#### [ASSIGNED TASK]
Would you retype the listing below word for word, without any of its pictures?

#### [SUPPLIED DATA]

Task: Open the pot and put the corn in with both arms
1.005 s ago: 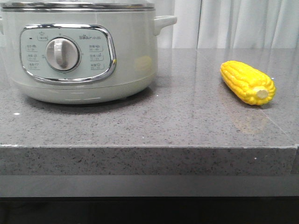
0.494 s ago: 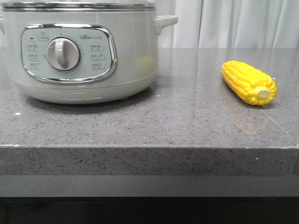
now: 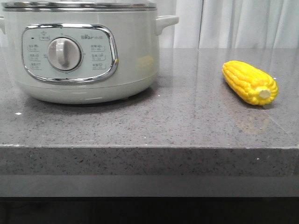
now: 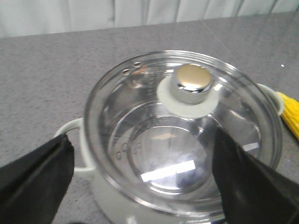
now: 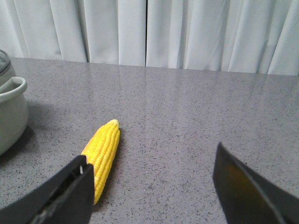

#### [ANSWER TO THIS PROBLEM]
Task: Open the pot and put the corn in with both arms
1.005 s ago: 
0.494 s ago: 
now: 
now: 
now: 

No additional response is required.